---
name: "observability-pass"
description: "**DEFAULT for observability-specific audits — dispatches auditor with observability focus.**"
when_to_use: "Manual-only. Invoke for observability gaps: insufficient logs, missing metrics, broken traces, ineffective alerting, or SLO design. For incident reconstruction, see `_shared/playbooks/incident-postmortem-template.md`."
argument-hint: "[surface|operation|signal]"
tier: "specialist"
disable-model-invocation: true
output_style: "concise-review"
allowed-tools: "Read, Grep, Glob, Bash, Write, Edit, MultiEdit, Agent"
---

# Observability Pass

Apply discipline per `${CLAUDE_PLUGIN_ROOT}/_shared/DISCIPLINE.md` (covers `$ARGUMENTS` handling, evidence, validation, and safety).

## Dispatch policy (V8)

**Dispatch target:** `ultraprompt:auditor` (focus: `observability`).

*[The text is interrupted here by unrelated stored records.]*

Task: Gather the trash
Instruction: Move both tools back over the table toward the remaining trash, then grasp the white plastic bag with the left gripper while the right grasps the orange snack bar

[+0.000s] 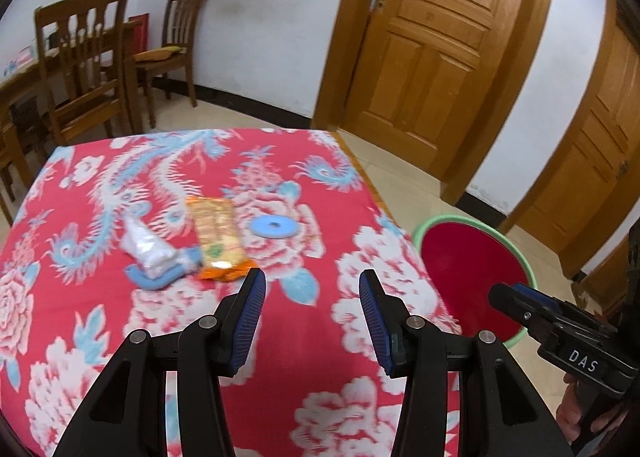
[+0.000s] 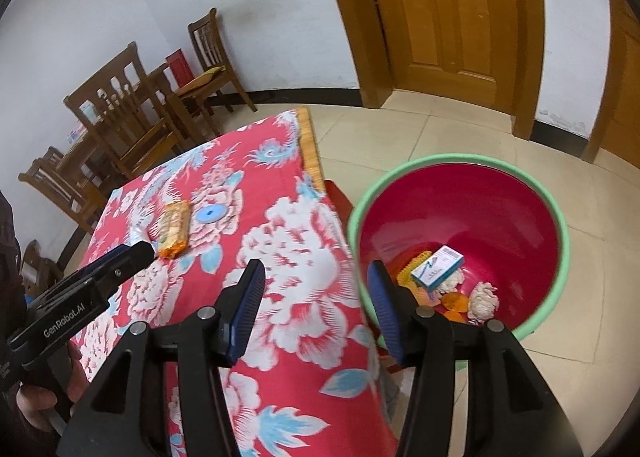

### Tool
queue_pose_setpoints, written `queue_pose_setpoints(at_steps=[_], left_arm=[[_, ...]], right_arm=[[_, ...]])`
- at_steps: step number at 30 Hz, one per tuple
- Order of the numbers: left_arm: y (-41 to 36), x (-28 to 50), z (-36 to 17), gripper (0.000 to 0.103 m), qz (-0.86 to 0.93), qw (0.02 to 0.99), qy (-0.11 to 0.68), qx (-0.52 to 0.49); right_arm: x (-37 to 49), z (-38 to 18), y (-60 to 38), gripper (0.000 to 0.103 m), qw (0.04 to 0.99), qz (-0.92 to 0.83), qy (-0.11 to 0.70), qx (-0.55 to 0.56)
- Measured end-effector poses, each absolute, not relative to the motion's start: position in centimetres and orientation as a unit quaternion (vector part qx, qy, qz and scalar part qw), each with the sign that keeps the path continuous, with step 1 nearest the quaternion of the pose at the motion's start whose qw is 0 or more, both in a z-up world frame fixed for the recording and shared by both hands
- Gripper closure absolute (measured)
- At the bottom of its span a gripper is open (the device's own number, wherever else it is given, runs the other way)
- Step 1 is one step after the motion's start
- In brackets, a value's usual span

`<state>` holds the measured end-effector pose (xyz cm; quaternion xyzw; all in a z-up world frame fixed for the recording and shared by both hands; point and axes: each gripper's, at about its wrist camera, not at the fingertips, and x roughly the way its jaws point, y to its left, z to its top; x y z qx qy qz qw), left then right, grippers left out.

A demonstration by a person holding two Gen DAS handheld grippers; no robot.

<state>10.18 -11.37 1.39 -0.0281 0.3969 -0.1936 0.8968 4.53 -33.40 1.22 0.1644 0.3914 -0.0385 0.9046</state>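
A: Table trash? 
B: Orange snack wrapper (image 1: 218, 239) flat, centre; clear plastic bag (image 1: 146, 249) just beside, at its 9 o'clock.
A: Bin? 
B: Red bucket (image 2: 560, 241), green rim, upright on floor; holds blue-white box (image 2: 438, 267), crumpled tissue (image 2: 484, 301).

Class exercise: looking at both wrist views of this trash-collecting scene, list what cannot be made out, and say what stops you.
- Print on the orange snack wrapper: blurred, left wrist view.
- Contents of the crumpled clear plastic bag: blurred, left wrist view.
- Trash under the blue-and-white carton in the red green-rimmed basin: covered by the carton and the right gripper finger.
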Motion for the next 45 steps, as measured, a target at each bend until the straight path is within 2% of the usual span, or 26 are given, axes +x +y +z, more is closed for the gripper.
queue_pose_setpoints(at_steps=[19, 39, 42, 44, 45], left_arm=[[-2.6, 14.1, 0.2, 0.053, -0.091, 0.907, 0.406, -0.059], [-1.8, 20.7, -4.1, 0.053, -0.076, 0.882, 0.461, -0.064], [-2.0, 20.8, -4.3, 0.059, -0.078, 0.881, 0.462, -0.068], [-2.0, 20.7, -4.2, 0.07, -0.08, 0.883, 0.458, -0.067], [-2.0, 20.7, -4.1, 0.071, -0.081, 0.883, 0.458, -0.069]], right_arm=[[10.1, 1.1, -26.8, 0.048, 0.903, 0.026, 0.406, 0.139], [13.4, -1.0, -25.1, 0.048, 0.889, 0.037, 0.435, 0.141], [13.7, -1.1, -24.8, 0.048, 0.888, 0.039, 0.436, 0.139], [13.9, -1.1, -24.6, 0.048, 0.888, 0.04, 0.436, 0.137], [14.0, -1.1, -24.5, 0.048, 0.888, 0.041, 0.437, 0.136]])
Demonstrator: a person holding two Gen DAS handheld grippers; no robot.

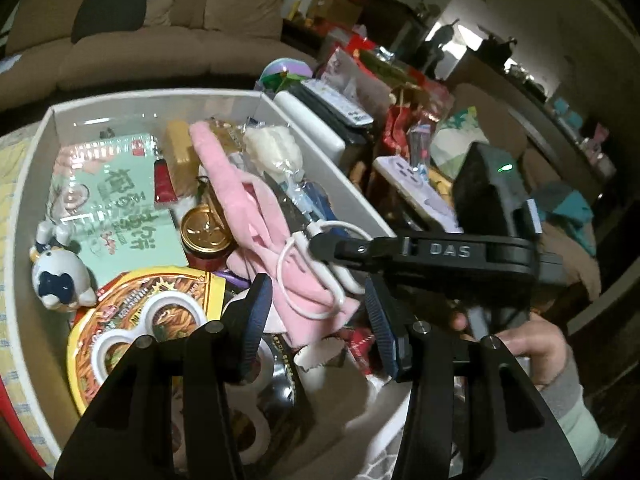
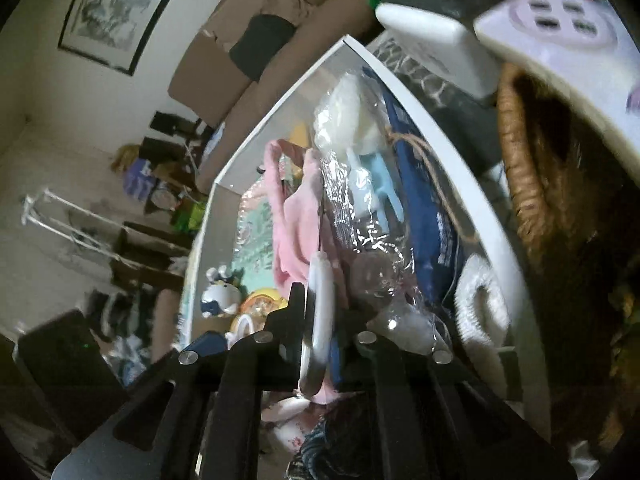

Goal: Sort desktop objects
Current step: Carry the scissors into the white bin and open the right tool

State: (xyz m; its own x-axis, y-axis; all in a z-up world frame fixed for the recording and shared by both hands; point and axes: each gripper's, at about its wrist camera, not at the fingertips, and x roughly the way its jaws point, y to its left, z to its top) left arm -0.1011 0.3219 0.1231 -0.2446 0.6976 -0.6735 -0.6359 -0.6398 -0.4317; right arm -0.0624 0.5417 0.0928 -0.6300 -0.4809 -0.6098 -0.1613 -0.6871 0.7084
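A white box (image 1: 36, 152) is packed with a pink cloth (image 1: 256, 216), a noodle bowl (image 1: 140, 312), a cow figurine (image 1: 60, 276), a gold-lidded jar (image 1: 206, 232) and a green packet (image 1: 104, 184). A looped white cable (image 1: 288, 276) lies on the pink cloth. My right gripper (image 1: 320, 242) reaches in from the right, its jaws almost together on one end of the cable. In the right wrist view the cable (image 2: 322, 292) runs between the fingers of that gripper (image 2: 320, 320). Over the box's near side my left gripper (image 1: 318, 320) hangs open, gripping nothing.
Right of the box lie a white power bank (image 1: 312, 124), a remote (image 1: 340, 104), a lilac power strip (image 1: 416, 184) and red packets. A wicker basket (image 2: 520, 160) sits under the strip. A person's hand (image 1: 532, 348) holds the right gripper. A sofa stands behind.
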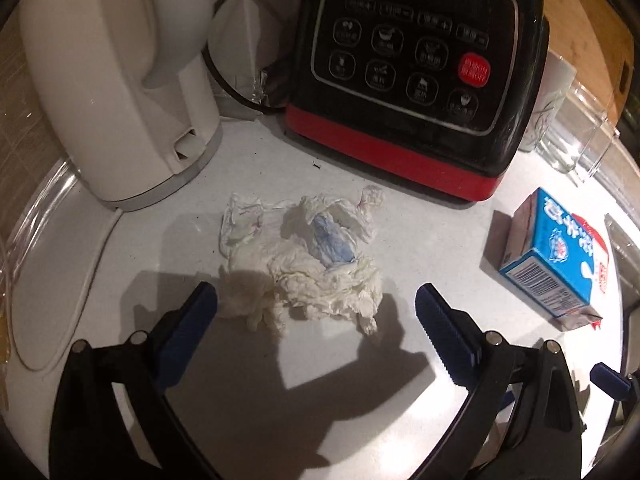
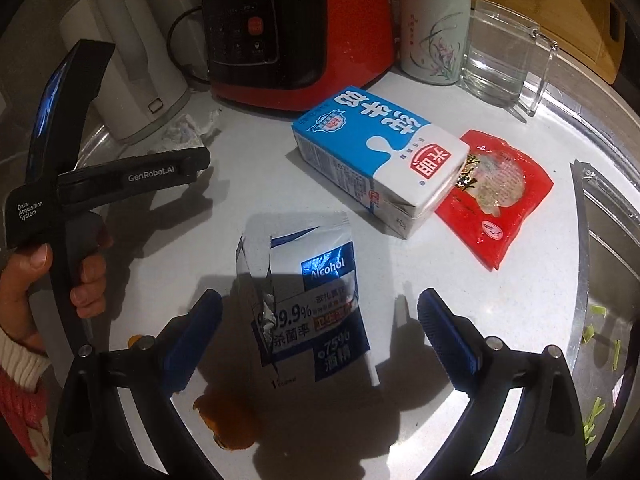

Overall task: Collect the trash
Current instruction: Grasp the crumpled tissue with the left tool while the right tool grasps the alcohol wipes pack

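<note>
A crumpled white tissue [image 1: 304,260] with a blue stain lies on the white counter. My left gripper [image 1: 316,304] is open and empty, its fingertips on either side of the tissue's near edge. My right gripper [image 2: 320,308] is open and empty, straddling a torn alcohol wipe packet [image 2: 308,304]. A blue and white milk carton [image 2: 376,160] lies on its side beyond it, partly on a red snack wrapper [image 2: 500,200]. The carton also shows in the left wrist view [image 1: 556,252]. Orange peel [image 2: 228,416] lies near my right gripper's left finger. The left gripper's body [image 2: 80,184] shows at the left of the right wrist view.
A white kettle [image 1: 116,92] and a black and red appliance [image 1: 412,72] stand at the back. A ceramic cup [image 2: 434,28] and a glass jug [image 2: 504,56] stand at the back right. A sink [image 2: 612,260] with green scraps lies to the right.
</note>
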Tool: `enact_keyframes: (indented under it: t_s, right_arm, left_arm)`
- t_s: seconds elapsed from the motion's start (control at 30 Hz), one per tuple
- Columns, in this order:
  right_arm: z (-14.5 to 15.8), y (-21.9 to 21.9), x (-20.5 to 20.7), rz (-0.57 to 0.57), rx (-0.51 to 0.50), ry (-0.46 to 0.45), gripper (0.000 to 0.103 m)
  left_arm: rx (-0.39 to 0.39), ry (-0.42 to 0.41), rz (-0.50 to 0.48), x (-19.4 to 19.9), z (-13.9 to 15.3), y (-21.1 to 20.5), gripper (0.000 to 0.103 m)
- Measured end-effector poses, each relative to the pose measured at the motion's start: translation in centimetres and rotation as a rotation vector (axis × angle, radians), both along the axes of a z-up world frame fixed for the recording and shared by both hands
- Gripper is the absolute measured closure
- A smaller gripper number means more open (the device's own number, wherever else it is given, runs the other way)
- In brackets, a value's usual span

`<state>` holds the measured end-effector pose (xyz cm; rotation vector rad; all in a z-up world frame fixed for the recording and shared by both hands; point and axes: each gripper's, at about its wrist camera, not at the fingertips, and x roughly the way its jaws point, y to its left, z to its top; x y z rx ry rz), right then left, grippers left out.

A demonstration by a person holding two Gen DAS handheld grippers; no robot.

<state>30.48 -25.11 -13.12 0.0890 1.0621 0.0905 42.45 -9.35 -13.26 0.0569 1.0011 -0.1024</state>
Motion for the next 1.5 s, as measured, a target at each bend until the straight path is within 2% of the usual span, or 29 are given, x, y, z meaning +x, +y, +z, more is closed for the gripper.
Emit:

See `${CLAUDE_PLUGIN_ROOT}/_shared/DISPATCH-POLICY.md` for the full V8 dispatch decision tree, Task call template, and inline-override conditions.

## Distinctive judgment

Observability is for the unknown unknown: logs, metrics, and traces should help diagnose problems you didn't predict. The signals must be high-cardinality enough to find specific cases but low-cardinality enough to be cheap to query. Alerting should fire on user impact, not on infrastructure proxies (CPU is not a symptom).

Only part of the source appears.